I’m (re-)learning toughness, because improvement is impossible without constructive criticism. As anyone who’s gotten a performance review at work knows, “constructive” really means “here, let me tell you something about yourself that you don’t do well.” But it’s like spinach or broccoli: it really is good for us. I’m in a small critique group, three of us who meet each month for lunch (to explore new restaurants and catch up on each others’ lives) and for critiques (to share chapters with each other). Hearing that a passage or a character or a chapter doesn’t work is sometimes tough, but necessary in order to learn and improve. I’m fortunate to have these friends who can deliver tough messages constructively.

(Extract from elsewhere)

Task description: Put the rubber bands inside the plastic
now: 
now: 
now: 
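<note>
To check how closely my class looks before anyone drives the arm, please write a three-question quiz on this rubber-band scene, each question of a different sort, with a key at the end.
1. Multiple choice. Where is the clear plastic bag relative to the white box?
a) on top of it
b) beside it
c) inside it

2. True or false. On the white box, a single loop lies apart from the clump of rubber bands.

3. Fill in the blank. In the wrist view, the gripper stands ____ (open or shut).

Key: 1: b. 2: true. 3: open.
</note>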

Finally, I’m learning the importance of community, because it all comes down to having others around us who are there for moral support and encouragement and advice and, well, learning. I had the chance to meet a number of SinC members at two conferences earlier this year, Killer Nashville and the Writers Police Academy (check out H.S. Stavrapolous’s fabulous photos of the latter!) and came away humbled and heartened and delighted to have this new community of writing friends.
In all this, I can’t help thinking of vineyards and grapes (perhaps from my alter ego, the author who writes and blogs about Virginia wines and wineries). The best grapes and the best wines come not from the vines that have plenty of space and water and light but rather from the vines that are stressed, that are tested, that are challenged to grow against all odds. They are the ones that produce the sweetest and richest fruit, and ultimately the most exquisite wine. And so, perhaps, it is with writing, that we only learn how much we can truly accomplish by being challenged and tested along the way.
And that’s the best part of writing for me.